L’entreprise a sollicité du cabinet d’expertise la baisse du montant de ses honoraires. Confrontée au refus du cabinet d’expertise, l’entreprise a saisi la juridiction d’une demande de réduction de ces honoraires à la somme de 14 400 € H.T, correspondant à une mission de 12 jours au tarif journalier de 1 200 € H.T. Elle sollicitait en outre, sa condamnation au paiement de la somme de 1 500 € afin de couvrir les frais de justice qu’elle avait été contrainte d’engager dans le cadre de cette procédure (article 700 du code de procédure civile).
L’entreprise motivait sa demande en soutenant que le tarif journalier fixé par le cabinet d’expertise excédait de manière significative les tarifs habituellement pratiqués en la matière et que le nombre de jours de mission avait été surévalué.
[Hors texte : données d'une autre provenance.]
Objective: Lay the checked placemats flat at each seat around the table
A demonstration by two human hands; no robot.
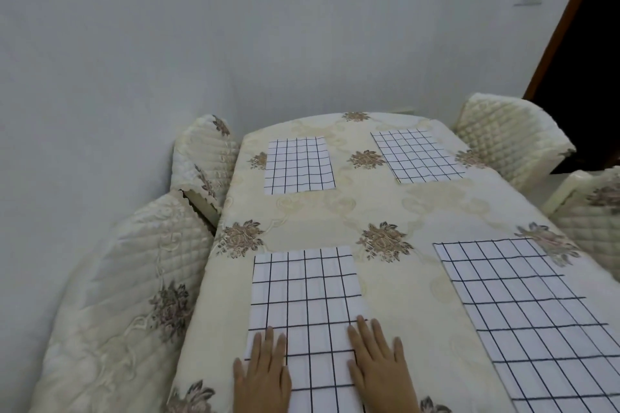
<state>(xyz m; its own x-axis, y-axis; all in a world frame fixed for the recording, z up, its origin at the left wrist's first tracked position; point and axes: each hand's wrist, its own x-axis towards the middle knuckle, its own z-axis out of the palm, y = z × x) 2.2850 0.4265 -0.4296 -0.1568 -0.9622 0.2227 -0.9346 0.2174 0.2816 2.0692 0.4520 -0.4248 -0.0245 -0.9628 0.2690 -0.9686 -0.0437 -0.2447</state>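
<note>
Several white placemats with black checks lie flat on the table (396,211), which wears a cream floral cloth. The near-left placemat (305,298) is under both my hands. My left hand (263,375) presses flat on its left edge with fingers straight. My right hand (379,369) presses flat on its right edge, fingers straight too. Another placemat (533,318) lies at the near right. Two more lie at the far end, one on the left (298,166) and one on the right (417,156).
Quilted cream chairs stand around the table: two on the left (127,295) (204,157) against the white wall, two on the right (510,141) (590,211). A dark doorway (590,60) opens at the far right.
</note>
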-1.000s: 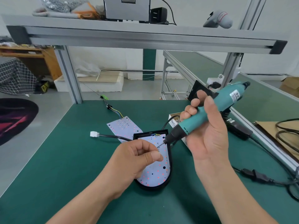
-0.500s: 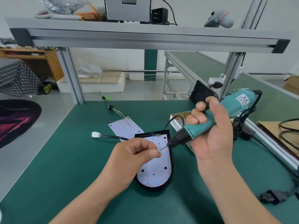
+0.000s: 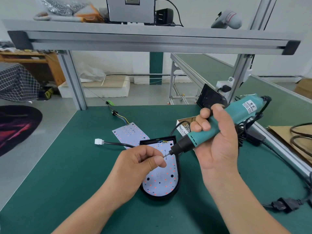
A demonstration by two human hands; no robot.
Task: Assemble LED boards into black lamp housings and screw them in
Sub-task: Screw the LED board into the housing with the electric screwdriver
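Working above a green surface (image 3: 67, 166), two bare hands meet over one black lamp housing (image 3: 178, 168) that lies flat near the middle, its rounded end toward the person. One white LED board (image 3: 162, 181), dotted with small red and orange points, sits inside that housing, with a few coloured wires at its far, square end. The right hand (image 3: 217, 149) has its fingers wrapped round one teal electric screwdriver (image 3: 236, 114), held on a slant with its black nose pointing down and to the left; a black cord leaves its upper end. Its thin metal bit (image 3: 167, 154) points over the far half of the board. The left hand (image 3: 140, 164) has its fingers curled, with thumb and forefinger pinched together on the tip of the bit; whether a screw sits between them is too small to tell. A second LED board (image 3: 130, 134) lies loose on the surface just behind and left of the housing, trailing yellow, blue and black wires toward the far edge. One white connector (image 3: 99, 142) on a black cable lies left of the housing. One small open cardboard box (image 3: 183, 128) holding shiny metal parts stands behind the screwdriver's nose, partly hidden by the right hand. A second black housing (image 3: 209, 97) leans upright beyond the right hand, beside an aluminium post (image 3: 239, 73). One black inline plug (image 3: 285, 204) lies near the right edge of the surface.
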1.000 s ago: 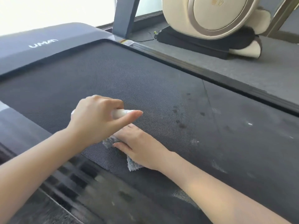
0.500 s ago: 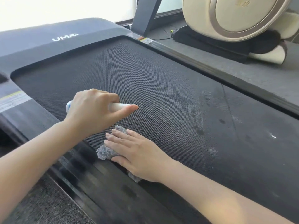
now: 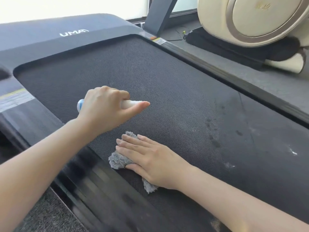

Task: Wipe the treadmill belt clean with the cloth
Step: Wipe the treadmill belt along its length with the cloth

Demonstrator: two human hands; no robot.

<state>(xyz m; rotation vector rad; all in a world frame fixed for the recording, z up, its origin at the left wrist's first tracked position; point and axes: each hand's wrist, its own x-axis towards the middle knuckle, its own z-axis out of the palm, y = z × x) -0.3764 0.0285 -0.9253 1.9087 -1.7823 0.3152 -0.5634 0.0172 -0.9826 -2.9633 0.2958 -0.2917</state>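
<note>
The black textured treadmill belt (image 3: 150,84) fills the middle of the head view. A fluffy grey cloth (image 3: 117,160) lies on the belt near its left edge. My right hand (image 3: 150,158) presses flat on the cloth with straight fingers, and the cloth shows at the fingertips and behind the palm. My left hand (image 3: 107,109) hovers over the belt just beyond it and grips a small white spray bottle (image 3: 132,103) with a blue end. Dark wet spots (image 3: 212,131) and pale smears mark the belt to the right.
The treadmill's dark motor cover (image 3: 75,32) with white lettering lies at the far end. Side rails (image 3: 217,71) run along both sides of the belt. A beige massage chair (image 3: 250,19) on a black base stands on the grey floor at the upper right.
My right hand has slid the cloth a little forward along the belt's left edge. The left hand with the bottle stayed above the belt. The view has shifted, showing more of the motor cover.
</note>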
Elle prétendait ainsi que le nombre de jours devait être réduit au motif que :
- les opérations portant sur la politique sociale pour une entreprise de 327 salariés ne sont pas complexes ;
- ce cabinet était déjà intervenu en 2021 pour réaliser une expertise dans le cadre de la consultation sur la situation économique et qu’il avait par conséquent une bonne connaissance de la société.
Le défendeur quant à lui sollicitait le rejet des demandes de l’entreprise au motif que la contestation était prématurée, le montant de ses honoraires ne pouvant être fixé définitivement qu’à l’issue de la mission. Que de surcroit, l’entreprise tentait d’évaluer la durée de l’expertise de façon simpliste en se contentant de diviser par deux le temps à consacrer à chacune des diligences sans juger de leur pertinence.
Le temps consacré à la mission d’expertise dépend des spécificités de la société. Par conséquent, il fallait tenir compte de son appartenance à un groupe, des évolutions récentes du périmètre et de l’organisation, du nombre significatif d’établissements, du manque manifeste d’informations contenu dans la BDES si bien qu’il était nécessaire de les reconstituer. Une liste de documents avait d’ailleurs été transmise à l’entreprise afin de pouvoir y procéder.
Le défendeur ajoutait enfin que bien qu’il soit intervenu précédemment dans le cadre de la consultation sur la situation économique de l’entreprise, le périmètre de cette consultation était à différencier de celui de la consultation sur la politique sociale.